Termination of a Solvent Business
Introduction
A company does not have to fail in order to come to an end. A **solvent** company — one that can pay its debts — may be brought to an end in an orderly way once its owners decide it has served its purpose. This chapter examines the **two principal routes** for terminating a solvent company: **striking the company off the register** (the simplest and cheapest route) and **members' voluntary liquidation** ('MVL'). It also distinguishes these solvent routes from the **insolvent** routes — **compulsory liquidation** and **creditors' voluntary liquidation** — which arise where the company is in financial difficulty.

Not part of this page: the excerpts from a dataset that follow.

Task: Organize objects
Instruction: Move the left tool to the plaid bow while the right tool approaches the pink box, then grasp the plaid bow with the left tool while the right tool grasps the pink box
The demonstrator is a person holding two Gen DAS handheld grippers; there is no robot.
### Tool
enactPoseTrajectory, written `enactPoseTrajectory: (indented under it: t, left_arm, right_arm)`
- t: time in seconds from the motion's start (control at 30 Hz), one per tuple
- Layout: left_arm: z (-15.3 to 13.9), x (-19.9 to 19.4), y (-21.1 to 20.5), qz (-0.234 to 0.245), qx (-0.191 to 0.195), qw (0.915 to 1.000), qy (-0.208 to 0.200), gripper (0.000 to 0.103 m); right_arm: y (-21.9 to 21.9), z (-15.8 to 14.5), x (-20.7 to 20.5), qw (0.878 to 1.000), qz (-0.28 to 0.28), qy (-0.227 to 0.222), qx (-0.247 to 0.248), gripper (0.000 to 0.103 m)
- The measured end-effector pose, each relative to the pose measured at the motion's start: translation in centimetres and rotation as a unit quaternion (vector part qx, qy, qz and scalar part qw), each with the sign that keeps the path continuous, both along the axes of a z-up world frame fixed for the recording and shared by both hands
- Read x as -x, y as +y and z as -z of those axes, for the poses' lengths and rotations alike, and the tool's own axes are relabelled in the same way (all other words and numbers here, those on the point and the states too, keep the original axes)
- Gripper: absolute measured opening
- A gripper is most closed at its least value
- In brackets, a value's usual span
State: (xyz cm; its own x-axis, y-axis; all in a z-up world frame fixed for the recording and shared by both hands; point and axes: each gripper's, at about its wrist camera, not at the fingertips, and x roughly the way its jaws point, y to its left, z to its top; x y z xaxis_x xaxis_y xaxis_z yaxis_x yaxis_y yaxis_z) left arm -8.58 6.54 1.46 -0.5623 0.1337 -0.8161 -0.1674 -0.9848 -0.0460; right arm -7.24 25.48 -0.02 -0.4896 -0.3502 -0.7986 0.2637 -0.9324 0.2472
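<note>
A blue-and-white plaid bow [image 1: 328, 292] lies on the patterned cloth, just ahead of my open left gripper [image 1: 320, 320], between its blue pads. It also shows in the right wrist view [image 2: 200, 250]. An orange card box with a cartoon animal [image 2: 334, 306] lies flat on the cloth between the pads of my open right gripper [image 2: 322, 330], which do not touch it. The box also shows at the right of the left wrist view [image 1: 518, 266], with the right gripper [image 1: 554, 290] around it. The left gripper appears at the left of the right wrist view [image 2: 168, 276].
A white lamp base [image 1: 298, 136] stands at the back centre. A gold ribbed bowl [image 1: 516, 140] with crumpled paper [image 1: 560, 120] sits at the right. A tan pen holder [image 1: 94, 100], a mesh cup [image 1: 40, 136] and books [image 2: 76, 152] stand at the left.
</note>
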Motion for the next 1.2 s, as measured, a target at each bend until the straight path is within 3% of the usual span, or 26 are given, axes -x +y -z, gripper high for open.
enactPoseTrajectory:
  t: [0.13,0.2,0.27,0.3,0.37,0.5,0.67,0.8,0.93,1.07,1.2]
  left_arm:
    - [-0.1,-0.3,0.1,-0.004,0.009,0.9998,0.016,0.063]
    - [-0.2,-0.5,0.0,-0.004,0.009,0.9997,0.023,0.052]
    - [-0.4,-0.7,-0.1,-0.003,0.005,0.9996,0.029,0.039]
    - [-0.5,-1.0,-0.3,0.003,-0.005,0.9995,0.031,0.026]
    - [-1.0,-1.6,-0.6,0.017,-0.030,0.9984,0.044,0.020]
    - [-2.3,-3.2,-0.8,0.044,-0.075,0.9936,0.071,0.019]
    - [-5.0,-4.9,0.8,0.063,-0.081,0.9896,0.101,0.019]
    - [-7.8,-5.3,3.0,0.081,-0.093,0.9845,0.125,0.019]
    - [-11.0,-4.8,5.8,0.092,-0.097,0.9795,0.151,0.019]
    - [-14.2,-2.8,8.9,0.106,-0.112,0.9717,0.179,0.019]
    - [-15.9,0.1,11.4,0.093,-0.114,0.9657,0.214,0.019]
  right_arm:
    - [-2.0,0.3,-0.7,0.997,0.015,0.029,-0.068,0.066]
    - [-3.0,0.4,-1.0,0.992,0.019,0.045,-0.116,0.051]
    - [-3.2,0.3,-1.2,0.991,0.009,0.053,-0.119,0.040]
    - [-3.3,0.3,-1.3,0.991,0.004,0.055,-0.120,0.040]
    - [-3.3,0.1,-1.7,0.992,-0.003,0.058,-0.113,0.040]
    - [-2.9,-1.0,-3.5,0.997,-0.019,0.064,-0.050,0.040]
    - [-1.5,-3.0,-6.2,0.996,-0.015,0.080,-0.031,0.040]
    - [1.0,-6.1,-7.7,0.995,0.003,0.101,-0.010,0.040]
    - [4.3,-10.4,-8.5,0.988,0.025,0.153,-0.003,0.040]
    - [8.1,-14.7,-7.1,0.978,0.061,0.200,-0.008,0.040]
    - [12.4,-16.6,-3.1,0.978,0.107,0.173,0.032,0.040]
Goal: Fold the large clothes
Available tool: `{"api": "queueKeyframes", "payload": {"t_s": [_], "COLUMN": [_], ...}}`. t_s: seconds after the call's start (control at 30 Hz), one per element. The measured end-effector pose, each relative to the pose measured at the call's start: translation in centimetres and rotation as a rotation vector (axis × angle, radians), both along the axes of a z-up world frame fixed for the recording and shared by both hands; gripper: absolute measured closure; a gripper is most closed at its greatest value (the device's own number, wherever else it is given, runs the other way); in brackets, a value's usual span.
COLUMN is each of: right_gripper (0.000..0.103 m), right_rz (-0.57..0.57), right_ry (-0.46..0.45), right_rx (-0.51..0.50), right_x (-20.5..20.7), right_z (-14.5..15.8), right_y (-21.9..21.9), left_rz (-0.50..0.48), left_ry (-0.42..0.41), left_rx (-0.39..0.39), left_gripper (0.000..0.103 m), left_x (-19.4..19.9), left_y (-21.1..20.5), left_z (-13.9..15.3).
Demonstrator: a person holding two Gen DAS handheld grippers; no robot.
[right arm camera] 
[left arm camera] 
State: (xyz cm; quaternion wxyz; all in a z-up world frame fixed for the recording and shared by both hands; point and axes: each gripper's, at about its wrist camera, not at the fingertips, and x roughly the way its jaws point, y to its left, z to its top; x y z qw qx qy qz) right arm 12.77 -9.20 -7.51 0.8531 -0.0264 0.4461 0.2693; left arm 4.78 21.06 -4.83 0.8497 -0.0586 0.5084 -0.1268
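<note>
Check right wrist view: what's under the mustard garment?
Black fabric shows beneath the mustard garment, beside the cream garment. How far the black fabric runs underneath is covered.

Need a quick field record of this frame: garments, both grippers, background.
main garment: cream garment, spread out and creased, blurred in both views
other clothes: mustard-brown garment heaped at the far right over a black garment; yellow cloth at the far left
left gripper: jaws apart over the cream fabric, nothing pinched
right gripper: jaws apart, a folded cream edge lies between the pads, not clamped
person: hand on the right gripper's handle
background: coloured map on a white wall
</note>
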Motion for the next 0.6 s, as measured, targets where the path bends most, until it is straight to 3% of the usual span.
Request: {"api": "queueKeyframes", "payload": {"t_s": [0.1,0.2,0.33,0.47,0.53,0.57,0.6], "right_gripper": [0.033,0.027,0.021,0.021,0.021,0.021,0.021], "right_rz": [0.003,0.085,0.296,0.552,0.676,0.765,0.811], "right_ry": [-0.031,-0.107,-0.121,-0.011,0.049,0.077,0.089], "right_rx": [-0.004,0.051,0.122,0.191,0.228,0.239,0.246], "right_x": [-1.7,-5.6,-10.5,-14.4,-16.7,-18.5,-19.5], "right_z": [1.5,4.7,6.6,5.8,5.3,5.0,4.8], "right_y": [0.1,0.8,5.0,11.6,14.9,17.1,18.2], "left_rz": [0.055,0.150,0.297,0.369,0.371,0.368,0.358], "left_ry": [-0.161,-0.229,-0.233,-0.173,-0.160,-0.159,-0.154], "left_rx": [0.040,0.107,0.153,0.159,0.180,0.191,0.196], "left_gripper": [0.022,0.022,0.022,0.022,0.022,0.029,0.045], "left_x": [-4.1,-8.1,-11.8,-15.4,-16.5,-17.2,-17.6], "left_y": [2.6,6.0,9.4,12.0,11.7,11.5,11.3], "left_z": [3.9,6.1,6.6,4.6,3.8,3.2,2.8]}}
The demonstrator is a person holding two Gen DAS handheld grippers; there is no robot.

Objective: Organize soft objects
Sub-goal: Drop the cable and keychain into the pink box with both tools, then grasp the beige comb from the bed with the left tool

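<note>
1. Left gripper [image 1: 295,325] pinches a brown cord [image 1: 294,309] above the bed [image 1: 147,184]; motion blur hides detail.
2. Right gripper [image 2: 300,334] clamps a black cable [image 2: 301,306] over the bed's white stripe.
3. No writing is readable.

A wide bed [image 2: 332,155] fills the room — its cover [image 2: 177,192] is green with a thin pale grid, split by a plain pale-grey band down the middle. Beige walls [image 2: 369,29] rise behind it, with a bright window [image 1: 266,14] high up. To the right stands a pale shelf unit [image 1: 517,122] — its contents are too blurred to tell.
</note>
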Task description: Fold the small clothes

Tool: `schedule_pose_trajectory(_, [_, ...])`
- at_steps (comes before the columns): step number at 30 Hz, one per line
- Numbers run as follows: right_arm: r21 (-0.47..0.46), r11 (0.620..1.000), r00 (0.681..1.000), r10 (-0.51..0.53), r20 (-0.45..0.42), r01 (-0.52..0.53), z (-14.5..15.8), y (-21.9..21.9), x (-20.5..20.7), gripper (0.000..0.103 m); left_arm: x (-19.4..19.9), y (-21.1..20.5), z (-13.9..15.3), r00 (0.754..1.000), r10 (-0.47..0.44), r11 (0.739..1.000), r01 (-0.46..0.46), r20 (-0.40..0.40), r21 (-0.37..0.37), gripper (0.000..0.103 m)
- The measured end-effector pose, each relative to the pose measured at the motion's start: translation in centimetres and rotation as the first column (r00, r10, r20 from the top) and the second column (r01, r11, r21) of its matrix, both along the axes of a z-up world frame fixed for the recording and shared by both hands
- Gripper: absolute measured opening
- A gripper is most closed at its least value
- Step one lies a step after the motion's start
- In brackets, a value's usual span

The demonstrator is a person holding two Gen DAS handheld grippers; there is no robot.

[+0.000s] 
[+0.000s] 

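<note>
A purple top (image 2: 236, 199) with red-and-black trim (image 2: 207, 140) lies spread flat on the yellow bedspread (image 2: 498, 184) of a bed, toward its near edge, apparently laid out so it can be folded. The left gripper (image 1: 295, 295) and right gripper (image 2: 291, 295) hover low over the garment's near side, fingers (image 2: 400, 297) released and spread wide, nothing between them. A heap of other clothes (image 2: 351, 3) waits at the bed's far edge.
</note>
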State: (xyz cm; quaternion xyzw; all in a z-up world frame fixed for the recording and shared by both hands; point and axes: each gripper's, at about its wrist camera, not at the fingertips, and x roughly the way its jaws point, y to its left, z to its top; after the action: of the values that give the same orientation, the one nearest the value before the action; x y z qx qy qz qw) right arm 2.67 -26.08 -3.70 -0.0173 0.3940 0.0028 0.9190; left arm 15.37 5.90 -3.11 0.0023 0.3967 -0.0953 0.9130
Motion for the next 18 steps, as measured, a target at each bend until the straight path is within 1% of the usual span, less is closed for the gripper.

You must master the **eligibility criteria**, the **procedure**, the **forms** to be filed and the **consequences of non-compliance**, including the criminal liability of directors who swear a **statutory declaration of solvency** without reasonable grounds.
Assessment focus
For the SQE1 FLK1 assessment, Business Law and Practice requires you to advise on how a **solvent business may be brought to an end**. You should be able to identify, on a set of client facts, whether the company **qualifies to be struck off** the register and, if not, whether **members' voluntary liquidation** is the appropriate route. You must know the **statutory declaration of solvency** requirement under **s. 89 Insolvency Act 1986** and the **criminal consequences** (fine or imprisonment) where directors make that declaration without reasonable grounds (**s. 89(4)**). You should also be able to **distinguish the solvent routes from the insolvent routes** — compulsory liquidation (winding up by the court on a creditor's petition under **s. 124 IA 1986**, on the ground that the company is unable to pay its debts under **s. 122(1)(f)**, the test being defined in **s. 123**) and creditors' voluntary liquidation. Questions are single best answer questions (SBAQs) set in **realistic client-based scenarios**; you will be expected to **apply** these rules to the facts. This is a closed-book assessment — be able to recall the criteria, forms and statutory references from memory.
Study tips
1) Memorise the **four striking-off criteria**: (i) **no trading or sale of stock in the last 3 months**; (ii) **no change of name in the last 3 months**; (iii) **not threatened with liquidation**; (iv) **no agreements with creditors** (e.g. a CVA). 2) Remember the **form**: striking off is by **form DS01** to Companies House, signed by a **majority of the directors**. 3) For **MVL**, learn the **two resolutions**: a **special resolution** to wind up + an **ordinary resolution** to appoint a liquidator. 4) Learn **s. 89 IA 1986**: directors must swear a **statutory declaration of solvency**; making it without reasonable grounds risks **fine or imprisonment** (**s. 89(4)**). 5) Keep the **two notices in the Gazette** distinct — first notice (request to strike off), then **strike-off after 2 months** if no objection, followed by a **second notice** confirming the company no longer exists. 6) After MVL, the company is **dissolved 3 months** after the final return is filed with the Registrar. 7) Be ready to spot when a **solvent** route is wrong because the company is in fact **insolvent** — i.e. unable to pay its debts within **s. 123 IA 1986** (then compulsory liquidation on a creditor's petition, or creditors' voluntary liquidation, applies).